> _Required work_
Search the data for the word "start" and copy each line that has it.

> _Data extract_

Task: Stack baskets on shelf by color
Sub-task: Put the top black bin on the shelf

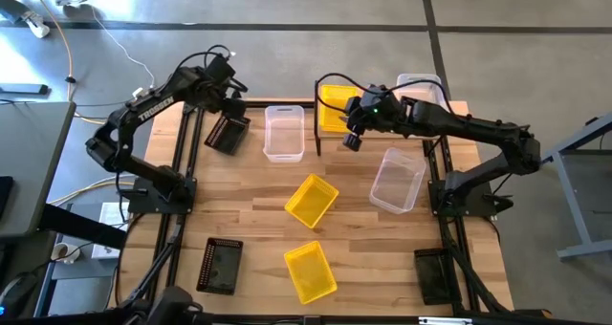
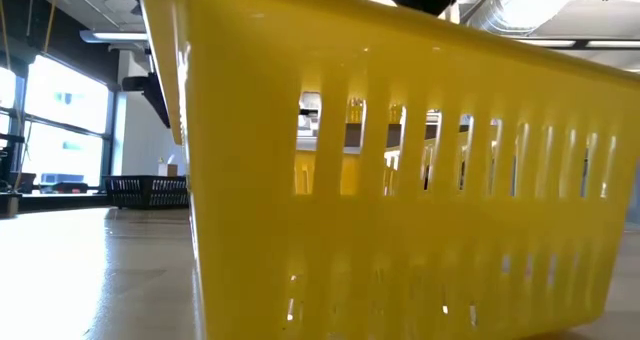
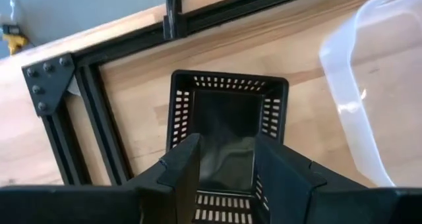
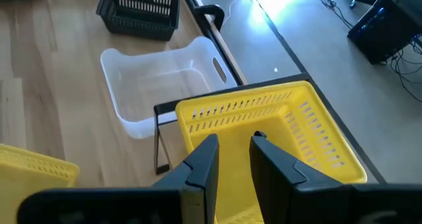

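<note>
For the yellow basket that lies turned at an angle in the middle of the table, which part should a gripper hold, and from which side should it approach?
Grip one long rim wall of the angled yellow basket, coming straight down from above. It sits upright with its mouth open, so one finger can probably go inside the wall and one outside. Turn the wrist to match its diagonal pose.

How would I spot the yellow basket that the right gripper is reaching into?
Look along the table's far edge to the small shelf with black posts, toward the right arm's side. The yellow basket sits up on it, under the right gripper. The other two yellow baskets lie down on the tabletop.
</note>
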### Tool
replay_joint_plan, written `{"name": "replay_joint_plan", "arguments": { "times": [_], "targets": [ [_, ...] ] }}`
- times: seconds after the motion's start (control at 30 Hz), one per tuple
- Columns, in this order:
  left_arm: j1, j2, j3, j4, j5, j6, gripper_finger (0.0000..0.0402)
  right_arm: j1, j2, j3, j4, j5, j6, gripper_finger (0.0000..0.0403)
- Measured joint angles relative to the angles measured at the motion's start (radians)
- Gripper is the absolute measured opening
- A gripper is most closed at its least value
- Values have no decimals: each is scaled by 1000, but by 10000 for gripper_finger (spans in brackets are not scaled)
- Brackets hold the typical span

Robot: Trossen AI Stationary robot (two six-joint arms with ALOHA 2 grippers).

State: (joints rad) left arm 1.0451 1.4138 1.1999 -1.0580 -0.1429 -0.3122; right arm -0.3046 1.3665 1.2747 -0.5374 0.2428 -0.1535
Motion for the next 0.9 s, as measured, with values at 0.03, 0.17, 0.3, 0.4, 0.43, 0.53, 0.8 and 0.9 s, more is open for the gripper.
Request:
{"name": "replay_joint_plan", "arguments": {
  "times": [0.03, 0.17, 0.3, 0.4, 0.43, 0.53, 0.8, 0.9],
  "targets": [
    [1, 13, 0, 0, -1, -12, 138, 1, 0, 0, 5, -1, 0, 74],
    [1, 49, 0, 3, -48, -53, 138, 5, 0, 0, 30, -8, -1, 74],
    [-1, 82, 0, 4, -83, -82, 138, 5, 0, 0, 43, -12, -2, 74],
    [-1, 105, 0, 5, -83, -105, 138, 5, 0, 0, 43, -12, -3, 74],
    [-1, 114, 0, 5, -72, -111, 138, 5, 0, 0, 42, -12, -3, 74],
    [2, 120, 0, 5, -7, -115, 138, 5, 0, 0, 42, -13, -22, 74],
    [-13, 121, 119, -32, 29, -161, 138, 4, 1, 0, 42, -14, -111, 74],
    [-17, 120, 165, -44, 37, -175, 135, 3, 1, 0, 41, -14, -139, 74]
  ]
}}
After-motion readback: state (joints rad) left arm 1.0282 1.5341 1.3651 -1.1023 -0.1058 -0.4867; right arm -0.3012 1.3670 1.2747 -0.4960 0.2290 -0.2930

> _Exercise result_
- times: seconds after the motion's start (control at 30 Hz), one per tuple
- Measured joint angles relative to the angles measured at the motion's start (radians)

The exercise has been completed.